On-Page Search Engine Optimization
Confuse regarding SEO ?
Let me help you…. SEO is the practice of optimizing content to be discovered through a search engine’s organic search results.
The benefits are free, passive traffic to your website, month after month.
But before knowing the deep about SEO let us first need to understand how search engines work.
Search engines are like library for the digital age.
Actually instead of storing copies of books in library, it stores copies of web pages.
When you type a query into a search engine, it looks through all the pages in its index and also tries to return the most relevant results.
For this, it uses a computer program called an Algorithm.
I don’t know exactly how these algorithms work, but I do have some clues, at least from Google.
To give you the most useful information, search algorithms first look at many factors, including from the words of your query, relevance and usability of pages, expertise of sources and your location and also your settings.
The weight applied to each factor depends on the type of question asked – for example, the crust of the content plays a bigger role in answering queries about current news topics than it does about dictionary definitions.
Speaking of Google, this is also a type of search engine most of us used to search it —at least for web searches. That’s because it has the most reliable algorithm by yet.
That said, there are thousands of other search engines you can optimize.
Want to know more about this in our guide to how the search engines works ?
How Search Engine Optimization works ?
In easy words, Search Engine optimization works by confirming to search engines that your content is the best result for that relevant topic at hand.
This is because all search engines have the same aim, To show the best, most relevant results to their users n provide then real stuff.
Scrupulously how you do this depends on the search engine that you are optimizing for.
If you want more organic traffic to your website or web page, then you need to understand and follow to Google’s algorithm. If you want more video viewers, then it’s all about YouTube’s cognition that YouTube follow.
Since each search engine has a different ranking cognition, it’d be impossible to cover them all in this blog.
So, going forward, we’ll sharply focus on how to rank in the biggest search engine of them all: Google.
FUN FACT
Google has a market share of ~92%. That’s why it pays to optimize your website for Google instead of Bing, DuckDuckGo, or any other web search engine optimization as I mentioned there are a lot of search engines.
How to enhance for Google ?
Google famously uses more than 300 ranking factors.
There was even talk way back in 2011 that there could be up to 10,000.
Nobody knows what all of these ranking factors are, but we do know some I will try to explain.
How? Because Google told us, and many people—including us—have studied the association between various factors and Google rankings.
We’ll discuss some of those one by one. But first, an important point:
Google ranks on web pages, not websites.
Just because your business makes stained-glass windows doesn’t mean that every page on your site should rank for the interrogation “stained-glass windows.”
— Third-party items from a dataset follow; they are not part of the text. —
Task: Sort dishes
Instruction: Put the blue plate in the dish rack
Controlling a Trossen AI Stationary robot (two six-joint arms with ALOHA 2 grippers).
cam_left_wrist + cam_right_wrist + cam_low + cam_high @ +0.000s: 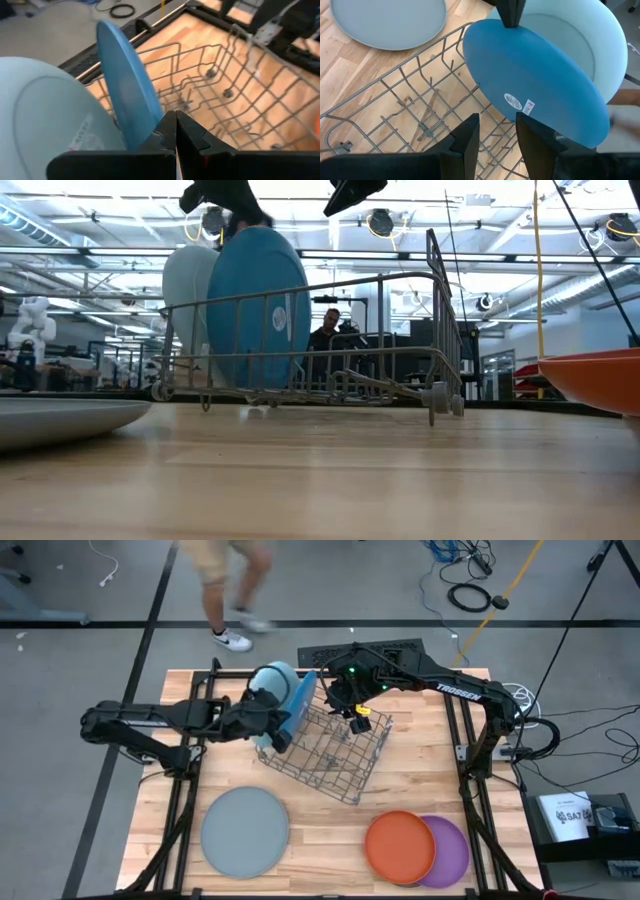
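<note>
- Standing on edge inside a grey wire dish rack [325,752], a large round smooth blue plate [258,308] leans beside a large pale blue plate [187,295]; both sit at the rack's end nearer the left arm, the pale blue one on the outer side.
- The rack is an open basket of thin bent metal rods with upright prongs, set at an angle on the middle of the pale wooden plank worktop [420,780].
- The left hand [176,131], dark and matte, is over the top rim of the blue plate with its two fingers pressed together; in the left wrist view they meet just beside the plate's thin edge, and whether they nip the rim cannot be told.
- The right hand [497,134] hovers over the rack's middle, its two dark fingers spread with a gap between them and nothing in it.
- A large flat round grey plate [245,831] lies on the worktop near its front edge, on the left arm's side.
- A smaller glossy orange plate [399,847] lies flat on the right arm's side, overlapping a smaller purple plate [450,852] beneath it.
- A person [232,580] walks on the floor beyond the worktop.
</note>
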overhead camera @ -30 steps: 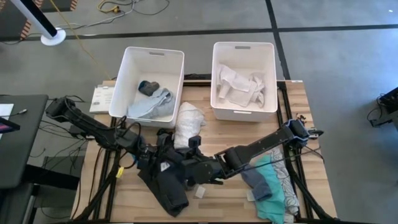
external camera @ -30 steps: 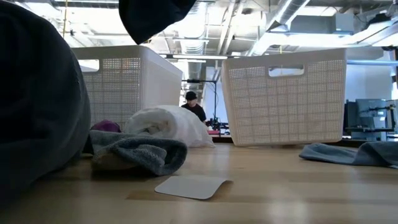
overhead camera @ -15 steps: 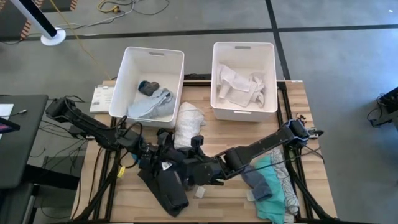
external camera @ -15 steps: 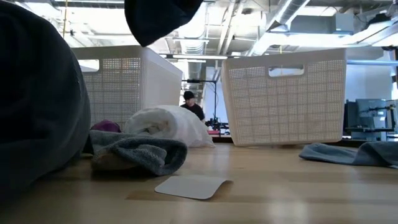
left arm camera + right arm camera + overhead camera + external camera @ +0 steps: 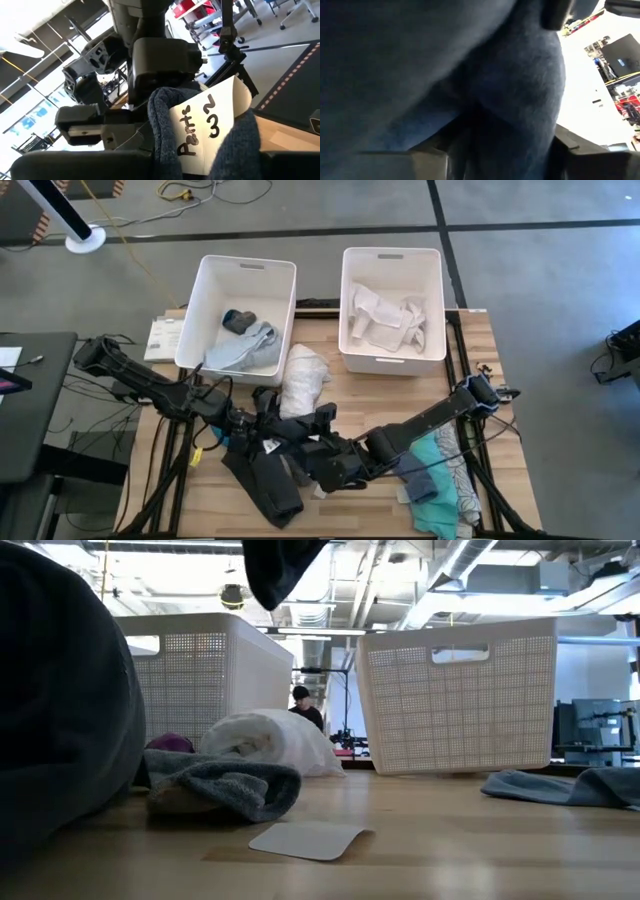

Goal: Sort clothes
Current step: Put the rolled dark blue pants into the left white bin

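High view: the left pincer [image 5: 262, 442] and the right pincer [image 5: 318, 452] meet low over the middle of the table [image 5: 350, 390], both at the dark navy garment [image 5: 268, 480]. The left pincer is clamped on its fabric beside a white tag [image 5: 210, 131] marked "Pants 32". How the right pincer stands I cannot tell. The white garment [image 5: 301, 378] lies just behind them; teal and grey clothes [image 5: 432, 475] lie to the right. Two bins [image 5: 215, 285] hold more clothes.
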You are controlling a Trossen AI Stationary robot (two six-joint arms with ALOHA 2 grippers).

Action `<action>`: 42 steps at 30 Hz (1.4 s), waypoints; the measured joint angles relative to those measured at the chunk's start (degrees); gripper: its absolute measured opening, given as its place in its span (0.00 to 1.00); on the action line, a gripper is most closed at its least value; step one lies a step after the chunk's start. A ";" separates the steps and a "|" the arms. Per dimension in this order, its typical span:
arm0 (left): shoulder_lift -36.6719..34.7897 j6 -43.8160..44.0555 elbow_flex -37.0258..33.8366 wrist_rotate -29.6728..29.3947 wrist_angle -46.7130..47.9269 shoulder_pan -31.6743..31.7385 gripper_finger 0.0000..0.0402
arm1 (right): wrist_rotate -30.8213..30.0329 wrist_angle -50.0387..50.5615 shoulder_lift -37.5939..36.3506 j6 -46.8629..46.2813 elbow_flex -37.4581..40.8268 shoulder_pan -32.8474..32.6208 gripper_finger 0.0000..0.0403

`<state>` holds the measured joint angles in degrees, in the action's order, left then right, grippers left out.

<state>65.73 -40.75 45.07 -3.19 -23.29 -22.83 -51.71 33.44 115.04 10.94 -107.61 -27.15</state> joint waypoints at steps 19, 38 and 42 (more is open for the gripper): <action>-0.07 2.27 0.21 -8.92 6.70 -1.19 0.18 | -10.15 12.50 -0.58 -7.52 0.11 -6.99 0.51; -5.12 3.22 0.21 -16.59 12.46 -1.38 0.18 | -10.06 40.14 -3.39 -38.50 0.11 -11.64 0.51; -7.25 3.37 0.21 -18.74 13.85 -1.38 0.18 | -9.92 43.36 -3.37 -42.42 0.11 -12.40 0.51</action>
<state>58.48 -37.39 45.28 -21.93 -9.43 -24.21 -61.63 76.80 111.68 -31.48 -107.50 -39.55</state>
You can rank for different keywords and for different topics with different pages.
Now let’s talk about some things that affect rankings and search engine visibility mostly.
Crawl ability
Before considering your ranking, Google can even consider your contact, it first needs to know that it exists.
Google have several ways to discover new content on the web, but the first method is crawling. To put it simply, crawling is that where Google follows links on the pages they already know about to those they haven’t seen before.
For this, the program use by computer is known as a spider.
Let’s say that your homepage has a back linking from a website that’s already in Google’s search index.
Next time they crawl that website, they’ll follow that link to discover your website’s homepage and likely add it to their index box.
From there, they’ll crawl the links on your homepage and can find other pages on your site.
That why it is said that, some things can block Google’s crawlers:
Poor internal linking means –
Google relies on internal links to crawl all the pages on your site. Pages without internal links often won’t get crawled form your website.
No followed internal links – Internal links with no follow tags won’t get crawled from your webpage by Google.
No indexed pages –
You can exclude pages from Google’s index by using a no index meta tag or HTTP header.
If other pages on your site only have internal links from no indexed pages, there may be chance that Google won’t find them.
Blocks in robots text –
It is a text file that tells Google where it can and can’t go on your website. If pages are blocked, it won’t crawl them.
If you’re facing any of these issues on your site, consider Search Engine Optimization audit with a tool like Site Audit, SEO checker etc.
Mobile-friendliness –
68% of Google searches come from mobile devices, and that number is growing every year due to more flexibility of using mobiles than laptops. It probably comes as no surprise that in 2017, Google announced a ranking boost for mobile-friendly websites in its mobile search results.
Google also shifted to mobile-first indexing in 2018, meaning that they now use the mobile version of your page for ranking and indexing too.
In simple words, most users will likely hit the back button when a desktop version of a site loads on mobile.
That was important because Google wants to keep its users pleased because pages that aren’t optimized for mobile lead to dissatisfaction. And even if you do rank and win the click, most people won’t stick around to consume your content.
You can check it for your web pages also either it is mobile-friendly with Google’s mobile-friendly testing tool or not
It’s not over actually its is long topic and no one cover this topic in One time.